I’ve recently been in contact with one of the boys on bikes, well, one that I never lost contact with. He’s now a dad in his 40s and he’s teaching his kids to ride BMX. They are all on a team together in Phoenix, AZ. I see his posts on Facebook, and I feel a warm little thrill inside. I know how hard it was for him to get past the chasm of the teen years. He didn’t have a dad, and he’s being the dad to his kids that he never had. He and the other boys — and maybe the lady driving the truck (that would have been me) — were all square pegs, so to speak, and all of us were on the verge of being hit by some major life shit.

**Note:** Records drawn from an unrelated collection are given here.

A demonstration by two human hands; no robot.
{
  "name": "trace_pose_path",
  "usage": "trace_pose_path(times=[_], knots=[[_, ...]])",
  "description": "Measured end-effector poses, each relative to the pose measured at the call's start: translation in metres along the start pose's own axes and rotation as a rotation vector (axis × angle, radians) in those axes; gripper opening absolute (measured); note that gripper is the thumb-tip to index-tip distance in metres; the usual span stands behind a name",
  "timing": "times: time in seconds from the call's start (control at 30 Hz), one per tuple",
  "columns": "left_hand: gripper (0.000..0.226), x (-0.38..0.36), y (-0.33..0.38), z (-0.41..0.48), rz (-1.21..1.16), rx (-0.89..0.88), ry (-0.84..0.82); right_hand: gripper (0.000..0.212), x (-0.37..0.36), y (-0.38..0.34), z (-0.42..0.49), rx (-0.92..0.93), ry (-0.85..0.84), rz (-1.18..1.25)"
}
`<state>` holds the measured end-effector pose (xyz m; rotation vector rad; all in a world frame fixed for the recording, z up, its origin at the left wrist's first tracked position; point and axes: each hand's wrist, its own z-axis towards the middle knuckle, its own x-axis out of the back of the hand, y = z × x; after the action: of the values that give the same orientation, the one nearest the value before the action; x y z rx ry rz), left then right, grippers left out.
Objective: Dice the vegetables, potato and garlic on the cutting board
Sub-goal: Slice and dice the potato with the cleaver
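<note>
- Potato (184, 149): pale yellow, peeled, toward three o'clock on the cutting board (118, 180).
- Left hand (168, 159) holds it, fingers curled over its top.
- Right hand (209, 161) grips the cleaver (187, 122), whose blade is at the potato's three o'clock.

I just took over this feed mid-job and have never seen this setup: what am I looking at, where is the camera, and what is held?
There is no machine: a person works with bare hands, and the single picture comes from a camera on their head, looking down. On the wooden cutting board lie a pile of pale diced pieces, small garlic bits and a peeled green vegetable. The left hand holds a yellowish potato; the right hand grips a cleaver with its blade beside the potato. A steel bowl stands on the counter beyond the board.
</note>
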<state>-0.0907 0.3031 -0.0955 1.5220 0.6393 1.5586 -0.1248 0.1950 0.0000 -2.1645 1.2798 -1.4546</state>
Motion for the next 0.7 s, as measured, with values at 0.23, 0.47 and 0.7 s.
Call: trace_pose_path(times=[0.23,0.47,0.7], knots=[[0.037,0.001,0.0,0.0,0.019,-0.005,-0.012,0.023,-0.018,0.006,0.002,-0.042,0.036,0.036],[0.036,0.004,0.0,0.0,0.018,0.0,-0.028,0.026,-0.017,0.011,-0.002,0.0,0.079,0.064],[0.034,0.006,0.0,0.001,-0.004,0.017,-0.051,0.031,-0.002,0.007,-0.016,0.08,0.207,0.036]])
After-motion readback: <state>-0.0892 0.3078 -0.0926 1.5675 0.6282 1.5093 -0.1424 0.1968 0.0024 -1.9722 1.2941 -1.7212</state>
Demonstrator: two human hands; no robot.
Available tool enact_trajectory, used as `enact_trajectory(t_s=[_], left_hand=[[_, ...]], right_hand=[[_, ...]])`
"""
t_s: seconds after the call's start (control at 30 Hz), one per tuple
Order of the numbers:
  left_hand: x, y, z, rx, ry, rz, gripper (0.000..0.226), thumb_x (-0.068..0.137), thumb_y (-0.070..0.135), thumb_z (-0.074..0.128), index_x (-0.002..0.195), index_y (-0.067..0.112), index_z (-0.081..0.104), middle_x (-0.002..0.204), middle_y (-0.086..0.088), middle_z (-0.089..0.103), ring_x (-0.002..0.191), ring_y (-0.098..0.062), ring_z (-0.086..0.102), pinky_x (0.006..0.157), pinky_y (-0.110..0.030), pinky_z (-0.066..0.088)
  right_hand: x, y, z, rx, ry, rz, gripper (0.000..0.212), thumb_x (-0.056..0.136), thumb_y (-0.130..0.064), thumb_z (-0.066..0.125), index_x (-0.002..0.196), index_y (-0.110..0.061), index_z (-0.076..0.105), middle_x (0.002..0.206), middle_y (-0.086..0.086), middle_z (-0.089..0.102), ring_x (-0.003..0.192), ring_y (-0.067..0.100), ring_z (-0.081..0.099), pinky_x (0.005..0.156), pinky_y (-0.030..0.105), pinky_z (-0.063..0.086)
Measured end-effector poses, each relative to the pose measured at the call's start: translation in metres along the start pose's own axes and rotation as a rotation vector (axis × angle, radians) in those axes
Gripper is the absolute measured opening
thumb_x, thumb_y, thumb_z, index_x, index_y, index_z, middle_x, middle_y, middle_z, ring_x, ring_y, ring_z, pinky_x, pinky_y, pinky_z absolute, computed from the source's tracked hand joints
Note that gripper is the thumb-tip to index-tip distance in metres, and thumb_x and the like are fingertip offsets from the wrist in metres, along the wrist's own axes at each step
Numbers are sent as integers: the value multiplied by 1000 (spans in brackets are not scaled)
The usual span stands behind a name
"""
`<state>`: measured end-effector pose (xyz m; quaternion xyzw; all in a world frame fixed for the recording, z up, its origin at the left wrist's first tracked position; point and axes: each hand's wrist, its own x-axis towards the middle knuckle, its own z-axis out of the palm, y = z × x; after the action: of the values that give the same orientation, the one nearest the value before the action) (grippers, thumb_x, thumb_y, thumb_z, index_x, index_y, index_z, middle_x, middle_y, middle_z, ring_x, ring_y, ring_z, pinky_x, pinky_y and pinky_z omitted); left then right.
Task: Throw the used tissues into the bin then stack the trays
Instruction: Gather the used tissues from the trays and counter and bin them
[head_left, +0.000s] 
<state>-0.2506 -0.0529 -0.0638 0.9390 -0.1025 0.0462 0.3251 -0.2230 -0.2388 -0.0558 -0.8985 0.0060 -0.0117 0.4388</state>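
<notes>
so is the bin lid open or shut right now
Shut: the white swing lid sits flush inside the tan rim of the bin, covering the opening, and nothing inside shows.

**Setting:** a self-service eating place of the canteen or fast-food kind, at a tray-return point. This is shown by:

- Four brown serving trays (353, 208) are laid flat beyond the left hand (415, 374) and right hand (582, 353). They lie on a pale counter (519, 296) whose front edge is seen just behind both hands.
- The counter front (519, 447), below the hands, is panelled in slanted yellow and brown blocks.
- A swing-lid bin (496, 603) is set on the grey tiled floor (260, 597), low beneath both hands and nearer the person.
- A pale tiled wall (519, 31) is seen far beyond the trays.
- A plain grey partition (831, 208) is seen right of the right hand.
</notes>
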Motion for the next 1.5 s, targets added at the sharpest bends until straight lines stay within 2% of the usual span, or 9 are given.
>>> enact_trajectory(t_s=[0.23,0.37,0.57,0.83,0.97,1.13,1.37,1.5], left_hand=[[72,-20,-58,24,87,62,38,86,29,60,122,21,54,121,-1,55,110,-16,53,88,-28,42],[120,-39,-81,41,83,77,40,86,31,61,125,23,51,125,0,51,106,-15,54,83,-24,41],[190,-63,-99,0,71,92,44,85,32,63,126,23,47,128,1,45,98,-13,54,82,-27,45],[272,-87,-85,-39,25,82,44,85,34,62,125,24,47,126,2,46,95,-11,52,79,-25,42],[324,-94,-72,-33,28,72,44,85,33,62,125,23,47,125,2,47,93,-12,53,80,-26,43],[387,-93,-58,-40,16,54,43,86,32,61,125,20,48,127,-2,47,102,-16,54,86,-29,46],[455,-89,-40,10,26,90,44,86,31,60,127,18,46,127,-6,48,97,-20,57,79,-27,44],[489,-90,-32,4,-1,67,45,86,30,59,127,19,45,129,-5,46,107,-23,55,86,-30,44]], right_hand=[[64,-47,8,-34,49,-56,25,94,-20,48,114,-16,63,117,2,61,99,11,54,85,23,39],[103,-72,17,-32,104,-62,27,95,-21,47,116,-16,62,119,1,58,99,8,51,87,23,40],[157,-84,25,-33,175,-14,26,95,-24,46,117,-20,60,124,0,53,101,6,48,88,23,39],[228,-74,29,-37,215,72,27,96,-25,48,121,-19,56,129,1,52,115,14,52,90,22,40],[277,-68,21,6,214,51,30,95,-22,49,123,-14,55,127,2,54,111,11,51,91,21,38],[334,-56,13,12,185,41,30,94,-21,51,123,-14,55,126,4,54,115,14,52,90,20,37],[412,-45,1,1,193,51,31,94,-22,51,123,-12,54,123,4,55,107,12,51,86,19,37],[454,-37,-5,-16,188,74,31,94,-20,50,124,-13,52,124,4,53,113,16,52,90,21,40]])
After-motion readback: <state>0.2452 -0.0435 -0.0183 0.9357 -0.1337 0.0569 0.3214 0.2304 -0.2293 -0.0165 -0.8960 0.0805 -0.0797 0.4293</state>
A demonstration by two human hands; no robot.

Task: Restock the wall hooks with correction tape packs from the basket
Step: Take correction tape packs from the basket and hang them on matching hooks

I asked him sometime last week if he’d like the stories I wrote about us back then. I was so happy that he does. So, I put the stories I still have together in a little book with some of the few photos that still exist. We took a lot of video, but few still pictures and of them? I’ve moved house twice… It’s a pity because, as he told me, they are the only photos of his childhood that he has. The same with the stories. I don’t have that many. I’ve gone through my notebooks of writing practice (there is some really BAD writing in there) and a lot of it (besides being bad writing) is only marginally about the boys and mostly about my deteriorating marriage. As if the 26 journals comprising The Examined Life weren’t enough!
https://ragtagcommunity.wordpress.com/2020/12/14/rdp-monday-peg/
Wonderful that you have the stories and some photos to share with him, Martha!
It’s been a fun project. 🙂
A treasure for him no matter how small.
Yep — I’m grateful that through all these years we have not let go of each other. I first met him when he was 12. We had one of those instant connections, which was a little strange at the time, but as the years passed I realized what we were there for. We each held the other out of the abyss.
I loved this story! Sounds like he is a great father and that you has some small part in that formation…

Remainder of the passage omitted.